Consider: Azathoth's original question: "Who will buy a 5Ds when there is a new 5d??" as an example. Also, Tony Northrup himself think the 5D4 is more than a year away while absurdly explaining it away here. 

The branding + comments like these give weight to the notion that the 5DS *is* the followup to the 5D3, and that a new 5D won't be coming out anytime soon as a result. 

Most folks here would believe that to be incorrect for a host of reasons, but that belief is still out there nonetheless.

- A


----------



## douglaurent (Jun 10, 2016)

If the Sony A9 is released with expected specs this year, it might be a camera that beats the whole combination of Canon flagships 5DsR, 1DX2 and 5D4 in one product.

Does Canon really want to start with serious mirrorless offerings in 2017 or 2018, when Sony already has the third or fourth generation of large sensor mirrorless cameras out there?

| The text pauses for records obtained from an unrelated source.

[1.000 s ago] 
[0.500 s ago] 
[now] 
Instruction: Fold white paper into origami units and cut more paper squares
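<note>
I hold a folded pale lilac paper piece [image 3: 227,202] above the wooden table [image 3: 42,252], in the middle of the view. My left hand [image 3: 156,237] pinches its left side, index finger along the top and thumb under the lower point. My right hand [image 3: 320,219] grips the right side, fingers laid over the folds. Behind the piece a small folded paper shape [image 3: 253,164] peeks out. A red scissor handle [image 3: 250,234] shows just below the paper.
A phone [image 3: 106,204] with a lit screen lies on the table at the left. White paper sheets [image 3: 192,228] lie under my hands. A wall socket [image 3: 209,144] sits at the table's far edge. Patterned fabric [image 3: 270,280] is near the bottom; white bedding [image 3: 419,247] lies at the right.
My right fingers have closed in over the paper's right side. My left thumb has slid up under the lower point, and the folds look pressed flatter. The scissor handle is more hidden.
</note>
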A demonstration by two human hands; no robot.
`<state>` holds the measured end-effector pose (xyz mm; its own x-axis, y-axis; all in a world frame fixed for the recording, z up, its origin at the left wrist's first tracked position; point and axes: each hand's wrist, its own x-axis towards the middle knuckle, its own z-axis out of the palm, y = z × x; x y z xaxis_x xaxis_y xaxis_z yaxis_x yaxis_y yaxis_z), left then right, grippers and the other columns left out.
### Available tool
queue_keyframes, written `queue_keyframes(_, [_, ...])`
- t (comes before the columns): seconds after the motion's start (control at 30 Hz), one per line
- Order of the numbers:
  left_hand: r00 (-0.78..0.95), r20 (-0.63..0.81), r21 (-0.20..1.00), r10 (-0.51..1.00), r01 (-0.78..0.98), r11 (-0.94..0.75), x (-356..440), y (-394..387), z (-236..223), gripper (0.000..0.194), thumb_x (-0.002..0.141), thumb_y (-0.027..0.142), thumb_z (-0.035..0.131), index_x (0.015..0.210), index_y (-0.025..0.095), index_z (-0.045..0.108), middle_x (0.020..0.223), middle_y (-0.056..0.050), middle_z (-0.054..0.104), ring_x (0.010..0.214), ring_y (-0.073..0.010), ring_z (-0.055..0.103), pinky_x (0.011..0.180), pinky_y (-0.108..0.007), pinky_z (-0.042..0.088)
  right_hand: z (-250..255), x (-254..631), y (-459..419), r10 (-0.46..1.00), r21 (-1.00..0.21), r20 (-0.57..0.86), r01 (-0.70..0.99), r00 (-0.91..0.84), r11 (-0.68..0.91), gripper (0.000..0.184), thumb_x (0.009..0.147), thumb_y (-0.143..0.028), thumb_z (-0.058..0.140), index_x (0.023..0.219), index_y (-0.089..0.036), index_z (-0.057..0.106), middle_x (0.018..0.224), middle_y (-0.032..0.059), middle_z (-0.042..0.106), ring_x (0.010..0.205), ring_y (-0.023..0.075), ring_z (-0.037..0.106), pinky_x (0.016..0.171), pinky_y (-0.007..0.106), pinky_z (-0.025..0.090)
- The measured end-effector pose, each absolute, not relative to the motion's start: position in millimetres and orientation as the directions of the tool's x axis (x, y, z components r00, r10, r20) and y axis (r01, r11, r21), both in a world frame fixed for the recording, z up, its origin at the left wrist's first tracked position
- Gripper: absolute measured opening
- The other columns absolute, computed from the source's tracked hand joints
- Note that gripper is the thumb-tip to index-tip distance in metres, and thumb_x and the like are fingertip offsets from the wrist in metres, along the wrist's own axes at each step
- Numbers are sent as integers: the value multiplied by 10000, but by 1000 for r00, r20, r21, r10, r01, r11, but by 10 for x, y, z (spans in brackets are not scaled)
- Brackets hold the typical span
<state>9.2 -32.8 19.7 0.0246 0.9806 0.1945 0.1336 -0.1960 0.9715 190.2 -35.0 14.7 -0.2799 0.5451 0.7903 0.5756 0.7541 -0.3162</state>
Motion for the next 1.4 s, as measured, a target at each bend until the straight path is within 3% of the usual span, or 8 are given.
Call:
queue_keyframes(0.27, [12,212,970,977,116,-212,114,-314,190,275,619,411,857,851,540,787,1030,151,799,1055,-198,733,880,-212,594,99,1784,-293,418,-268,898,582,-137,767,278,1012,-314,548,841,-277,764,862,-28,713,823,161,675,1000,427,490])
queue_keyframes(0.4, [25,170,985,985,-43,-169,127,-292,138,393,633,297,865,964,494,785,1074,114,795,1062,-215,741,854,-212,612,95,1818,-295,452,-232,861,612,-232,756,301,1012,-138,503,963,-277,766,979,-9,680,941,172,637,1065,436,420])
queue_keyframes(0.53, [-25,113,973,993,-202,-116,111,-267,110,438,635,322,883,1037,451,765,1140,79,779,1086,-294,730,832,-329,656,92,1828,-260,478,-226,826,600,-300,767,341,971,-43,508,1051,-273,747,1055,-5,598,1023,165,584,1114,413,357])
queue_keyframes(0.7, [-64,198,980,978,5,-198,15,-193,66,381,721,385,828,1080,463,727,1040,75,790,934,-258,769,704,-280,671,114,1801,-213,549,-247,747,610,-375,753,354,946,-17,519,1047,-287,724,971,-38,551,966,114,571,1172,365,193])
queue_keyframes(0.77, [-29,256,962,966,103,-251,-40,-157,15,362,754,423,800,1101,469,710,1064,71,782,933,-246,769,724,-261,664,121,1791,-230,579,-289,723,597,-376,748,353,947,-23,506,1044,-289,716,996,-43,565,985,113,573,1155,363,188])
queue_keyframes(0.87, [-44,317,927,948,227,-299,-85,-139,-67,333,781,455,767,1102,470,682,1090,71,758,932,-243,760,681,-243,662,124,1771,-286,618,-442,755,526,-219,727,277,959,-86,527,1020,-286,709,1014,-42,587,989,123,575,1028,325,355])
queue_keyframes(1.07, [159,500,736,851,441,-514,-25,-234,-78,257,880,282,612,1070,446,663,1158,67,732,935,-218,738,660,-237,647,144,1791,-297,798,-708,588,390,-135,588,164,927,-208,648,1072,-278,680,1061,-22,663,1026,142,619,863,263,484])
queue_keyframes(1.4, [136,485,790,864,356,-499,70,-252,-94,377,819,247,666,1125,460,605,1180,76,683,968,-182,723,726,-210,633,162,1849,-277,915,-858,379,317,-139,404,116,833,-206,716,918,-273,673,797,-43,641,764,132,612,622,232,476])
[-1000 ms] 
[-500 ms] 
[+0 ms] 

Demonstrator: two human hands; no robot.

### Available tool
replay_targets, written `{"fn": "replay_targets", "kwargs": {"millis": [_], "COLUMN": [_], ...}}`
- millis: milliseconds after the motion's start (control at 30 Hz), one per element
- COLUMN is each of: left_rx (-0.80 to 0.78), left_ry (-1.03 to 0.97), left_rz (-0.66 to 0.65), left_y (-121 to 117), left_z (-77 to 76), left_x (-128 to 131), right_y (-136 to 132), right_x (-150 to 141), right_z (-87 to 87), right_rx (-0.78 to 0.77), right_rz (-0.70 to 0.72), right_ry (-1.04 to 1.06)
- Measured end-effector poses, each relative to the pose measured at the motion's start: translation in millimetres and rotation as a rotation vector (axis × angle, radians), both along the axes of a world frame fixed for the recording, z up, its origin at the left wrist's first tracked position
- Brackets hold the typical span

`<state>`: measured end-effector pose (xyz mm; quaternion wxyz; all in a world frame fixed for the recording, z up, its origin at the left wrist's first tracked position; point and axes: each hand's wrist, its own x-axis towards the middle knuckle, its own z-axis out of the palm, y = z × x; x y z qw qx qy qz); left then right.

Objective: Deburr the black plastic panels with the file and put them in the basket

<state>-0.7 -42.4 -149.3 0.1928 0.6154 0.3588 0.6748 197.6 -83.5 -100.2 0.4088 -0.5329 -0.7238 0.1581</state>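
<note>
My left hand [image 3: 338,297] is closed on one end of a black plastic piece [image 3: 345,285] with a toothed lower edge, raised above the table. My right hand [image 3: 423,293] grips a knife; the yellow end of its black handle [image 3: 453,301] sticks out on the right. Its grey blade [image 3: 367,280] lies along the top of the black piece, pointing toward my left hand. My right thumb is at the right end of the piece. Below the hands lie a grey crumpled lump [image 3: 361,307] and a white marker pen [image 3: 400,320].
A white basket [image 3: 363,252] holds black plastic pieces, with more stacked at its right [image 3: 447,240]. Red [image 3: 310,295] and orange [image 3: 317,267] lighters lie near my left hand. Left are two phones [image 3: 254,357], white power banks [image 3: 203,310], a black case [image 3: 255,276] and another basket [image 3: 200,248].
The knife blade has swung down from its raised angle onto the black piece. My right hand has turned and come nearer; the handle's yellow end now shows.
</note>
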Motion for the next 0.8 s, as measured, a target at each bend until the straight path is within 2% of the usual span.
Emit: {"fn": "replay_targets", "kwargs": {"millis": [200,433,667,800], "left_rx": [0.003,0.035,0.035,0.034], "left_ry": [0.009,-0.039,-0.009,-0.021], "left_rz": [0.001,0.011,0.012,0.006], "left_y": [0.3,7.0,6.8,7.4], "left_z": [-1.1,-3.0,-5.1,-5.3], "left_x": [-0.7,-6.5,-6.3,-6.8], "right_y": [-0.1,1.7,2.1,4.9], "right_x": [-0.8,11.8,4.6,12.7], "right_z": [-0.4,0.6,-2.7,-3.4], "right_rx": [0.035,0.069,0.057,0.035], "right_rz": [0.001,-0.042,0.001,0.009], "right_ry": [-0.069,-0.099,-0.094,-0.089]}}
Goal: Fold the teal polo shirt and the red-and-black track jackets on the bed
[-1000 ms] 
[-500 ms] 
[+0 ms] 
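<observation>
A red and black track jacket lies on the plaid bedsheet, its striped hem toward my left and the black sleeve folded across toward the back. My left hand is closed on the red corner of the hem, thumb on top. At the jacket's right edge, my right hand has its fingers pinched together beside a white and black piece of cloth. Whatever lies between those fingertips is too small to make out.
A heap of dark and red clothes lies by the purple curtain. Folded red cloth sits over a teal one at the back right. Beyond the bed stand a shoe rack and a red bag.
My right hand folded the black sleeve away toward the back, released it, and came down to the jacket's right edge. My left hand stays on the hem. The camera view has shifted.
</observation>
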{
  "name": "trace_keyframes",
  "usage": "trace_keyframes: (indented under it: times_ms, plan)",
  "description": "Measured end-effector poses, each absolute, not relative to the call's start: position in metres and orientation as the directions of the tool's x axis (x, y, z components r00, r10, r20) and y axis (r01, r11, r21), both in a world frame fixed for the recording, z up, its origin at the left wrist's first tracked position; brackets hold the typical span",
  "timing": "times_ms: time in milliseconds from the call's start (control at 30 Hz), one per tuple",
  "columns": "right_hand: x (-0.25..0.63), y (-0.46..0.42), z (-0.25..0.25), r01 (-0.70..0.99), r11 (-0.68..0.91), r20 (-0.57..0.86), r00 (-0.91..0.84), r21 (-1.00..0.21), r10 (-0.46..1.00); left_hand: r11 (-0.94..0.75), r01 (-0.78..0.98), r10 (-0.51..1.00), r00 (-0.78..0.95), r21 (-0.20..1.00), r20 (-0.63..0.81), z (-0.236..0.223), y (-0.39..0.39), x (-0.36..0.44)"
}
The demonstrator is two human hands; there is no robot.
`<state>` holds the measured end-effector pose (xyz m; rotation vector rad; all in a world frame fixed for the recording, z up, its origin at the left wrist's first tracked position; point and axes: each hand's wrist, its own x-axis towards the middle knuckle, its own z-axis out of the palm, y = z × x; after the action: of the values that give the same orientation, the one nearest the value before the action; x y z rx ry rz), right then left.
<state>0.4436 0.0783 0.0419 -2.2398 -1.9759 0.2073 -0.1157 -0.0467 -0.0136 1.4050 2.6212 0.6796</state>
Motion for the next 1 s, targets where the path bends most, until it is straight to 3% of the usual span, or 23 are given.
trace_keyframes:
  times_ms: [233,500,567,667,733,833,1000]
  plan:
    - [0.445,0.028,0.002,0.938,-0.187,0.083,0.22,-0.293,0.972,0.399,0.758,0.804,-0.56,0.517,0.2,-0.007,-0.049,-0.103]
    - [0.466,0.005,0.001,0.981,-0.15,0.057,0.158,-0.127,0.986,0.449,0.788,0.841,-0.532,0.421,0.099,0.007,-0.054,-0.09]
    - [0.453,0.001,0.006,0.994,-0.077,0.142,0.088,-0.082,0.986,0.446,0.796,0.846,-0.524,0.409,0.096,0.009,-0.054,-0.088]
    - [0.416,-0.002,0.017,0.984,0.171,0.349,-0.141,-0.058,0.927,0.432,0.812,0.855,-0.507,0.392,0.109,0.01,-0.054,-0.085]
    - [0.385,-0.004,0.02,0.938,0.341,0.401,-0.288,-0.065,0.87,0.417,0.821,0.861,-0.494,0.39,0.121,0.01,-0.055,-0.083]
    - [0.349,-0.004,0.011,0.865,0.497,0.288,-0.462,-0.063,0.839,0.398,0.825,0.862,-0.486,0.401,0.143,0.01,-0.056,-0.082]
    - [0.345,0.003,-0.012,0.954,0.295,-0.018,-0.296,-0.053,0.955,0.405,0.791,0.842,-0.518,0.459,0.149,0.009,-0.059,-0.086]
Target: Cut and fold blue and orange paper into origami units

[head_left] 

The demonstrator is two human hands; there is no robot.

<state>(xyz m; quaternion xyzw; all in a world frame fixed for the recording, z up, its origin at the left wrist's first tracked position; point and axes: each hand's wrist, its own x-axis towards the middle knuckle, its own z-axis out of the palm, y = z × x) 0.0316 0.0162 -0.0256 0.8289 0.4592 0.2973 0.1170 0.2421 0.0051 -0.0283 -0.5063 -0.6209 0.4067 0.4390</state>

Even the lens lineup offers only a few lenses that are first choice, like the 11-24/4, 35/1.4 or 100-400 - while the whole obvious trend of stabilized fast primes is not targeted at all yet. 

Canon please hurry, nobody wants to wait until 2023 for a complete modern product lineup!


----------



## FECHariot (Jun 10, 2016)

YuengLinger said:


> whothafunk said:
> 
> 
> > jesus christ who's leg do we need to hump to get a new freaking decent 50mm around here?
> ...



It's a safe bet he won't be helping.


----------



## FECHariot (Jun 10, 2016)

What about the updates to the 10-22 and or 17-55 that were mentioned in the last 2016 update?


----------



## rpiotr01 (Jun 10, 2016)

My 5DIII also remains more than capable right now, but as I've really been shooting primarily manual focus lenses a lot of the 5D-line AF enhancements are wasted on me and I'd like to shave a little size and weight off of my gear without sacrificing IQ, so the 6Dii would be appealing to me whenever it comes. So would an EF mount mirrorless camera but that's an altogether different thread...


----------



## ahsanford (Jun 10, 2016)

douglaurent said:


> If the Sony A9 is released with expected specs this year, it might be a camera that beats the whole combination of Canon flagships 5DsR, 1DX2 and 5D4 in one product.
> 
> Does Canon really want to start with serious mirrorless offerings in 2017 or 2018, when Sony already has the third or fourth generation of large sensor mirrorless cameras out there?
> 
> ...



Sony presently has a few very nice things going for it:


Wonderful sensors
A boatload of technology, features, etc.
A mad lunatic executive flogging his engineers to work faster
A strategic plan to systematically whack-a-mole away all the reasons why folks don't migrate to mirrorless

*But they have yet to roll that into something as sexy as the spec sheet implies it to be*. I believe that's because one major element not on my list above is 'decades of photography experience'. Sony would do well to pluck some Canon/Nikon/Pentax user experience / ergonomics / handling / interface people and have them go to town on the A7 platform.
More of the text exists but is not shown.